Your task: Within the records below, reproduce without change the lines from the line that has "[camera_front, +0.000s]" through the line that has "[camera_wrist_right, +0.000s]", and only those.

# # # #

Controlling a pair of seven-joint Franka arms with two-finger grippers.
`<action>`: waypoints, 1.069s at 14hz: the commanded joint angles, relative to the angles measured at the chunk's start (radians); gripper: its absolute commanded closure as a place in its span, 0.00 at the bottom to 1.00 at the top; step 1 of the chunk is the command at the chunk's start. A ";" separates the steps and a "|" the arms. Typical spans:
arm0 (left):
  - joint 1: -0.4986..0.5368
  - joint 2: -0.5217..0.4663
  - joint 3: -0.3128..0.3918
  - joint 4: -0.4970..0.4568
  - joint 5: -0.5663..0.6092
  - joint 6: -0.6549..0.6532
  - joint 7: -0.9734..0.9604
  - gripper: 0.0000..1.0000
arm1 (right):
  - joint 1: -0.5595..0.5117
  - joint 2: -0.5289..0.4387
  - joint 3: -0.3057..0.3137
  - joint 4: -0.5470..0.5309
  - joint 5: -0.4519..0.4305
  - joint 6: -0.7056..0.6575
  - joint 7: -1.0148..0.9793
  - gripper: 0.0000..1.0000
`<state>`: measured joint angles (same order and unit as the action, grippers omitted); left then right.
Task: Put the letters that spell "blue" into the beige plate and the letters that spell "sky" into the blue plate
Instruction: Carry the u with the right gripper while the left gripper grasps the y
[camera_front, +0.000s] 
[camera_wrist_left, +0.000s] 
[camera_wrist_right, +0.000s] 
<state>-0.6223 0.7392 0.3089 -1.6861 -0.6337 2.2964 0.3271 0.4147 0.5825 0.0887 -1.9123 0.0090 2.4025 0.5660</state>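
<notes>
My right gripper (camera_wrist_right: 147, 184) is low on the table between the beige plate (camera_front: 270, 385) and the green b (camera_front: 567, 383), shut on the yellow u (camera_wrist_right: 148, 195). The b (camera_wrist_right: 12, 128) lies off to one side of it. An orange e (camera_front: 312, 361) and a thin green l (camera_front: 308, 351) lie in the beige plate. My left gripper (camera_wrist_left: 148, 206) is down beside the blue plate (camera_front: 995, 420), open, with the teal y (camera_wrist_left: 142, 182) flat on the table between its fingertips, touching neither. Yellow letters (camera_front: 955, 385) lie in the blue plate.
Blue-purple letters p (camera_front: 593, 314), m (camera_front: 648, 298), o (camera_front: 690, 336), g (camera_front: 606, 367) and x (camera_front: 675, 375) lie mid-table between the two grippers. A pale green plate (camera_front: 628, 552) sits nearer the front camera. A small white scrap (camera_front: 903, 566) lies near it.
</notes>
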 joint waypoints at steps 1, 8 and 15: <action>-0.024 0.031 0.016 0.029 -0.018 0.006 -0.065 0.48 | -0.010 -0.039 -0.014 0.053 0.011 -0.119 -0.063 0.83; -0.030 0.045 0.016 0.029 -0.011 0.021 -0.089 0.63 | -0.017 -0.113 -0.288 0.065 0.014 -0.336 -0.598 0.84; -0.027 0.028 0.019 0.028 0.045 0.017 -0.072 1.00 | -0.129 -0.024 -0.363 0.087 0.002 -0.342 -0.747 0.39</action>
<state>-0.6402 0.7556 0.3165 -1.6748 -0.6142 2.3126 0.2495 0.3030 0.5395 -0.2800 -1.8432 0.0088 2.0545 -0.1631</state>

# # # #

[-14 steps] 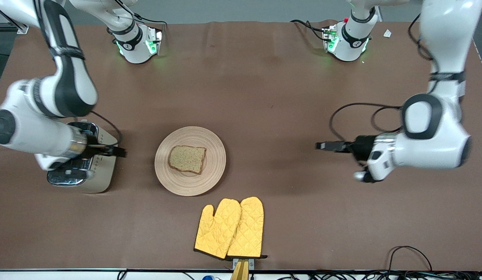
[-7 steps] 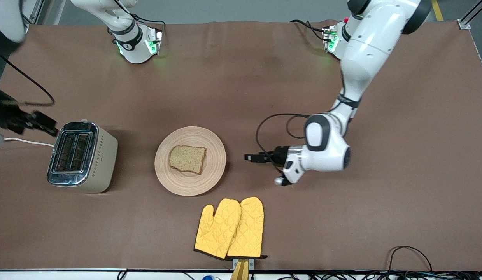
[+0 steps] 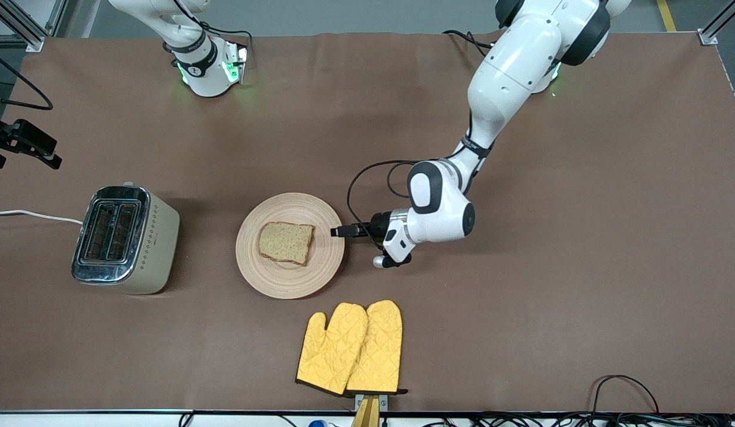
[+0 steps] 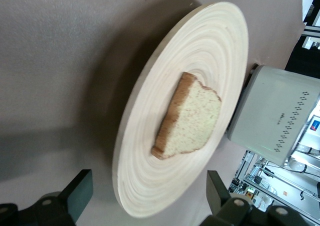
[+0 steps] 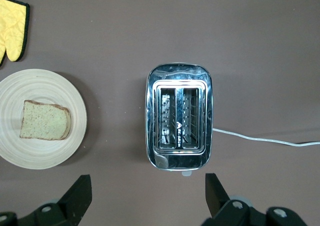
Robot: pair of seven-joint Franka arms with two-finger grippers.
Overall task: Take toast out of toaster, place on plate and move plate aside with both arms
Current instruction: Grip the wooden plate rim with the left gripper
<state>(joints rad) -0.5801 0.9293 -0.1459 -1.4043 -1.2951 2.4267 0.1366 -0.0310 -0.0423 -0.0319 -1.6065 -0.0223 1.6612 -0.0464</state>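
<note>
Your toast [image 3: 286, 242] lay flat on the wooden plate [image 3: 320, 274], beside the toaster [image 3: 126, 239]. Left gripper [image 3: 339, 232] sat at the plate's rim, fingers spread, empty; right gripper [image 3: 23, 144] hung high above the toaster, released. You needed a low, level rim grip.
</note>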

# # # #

Reply to the task:
[camera_front, +0.000s] 
[camera_wrist_left, +0.000s] 
[camera_wrist_right, +0.000s] 

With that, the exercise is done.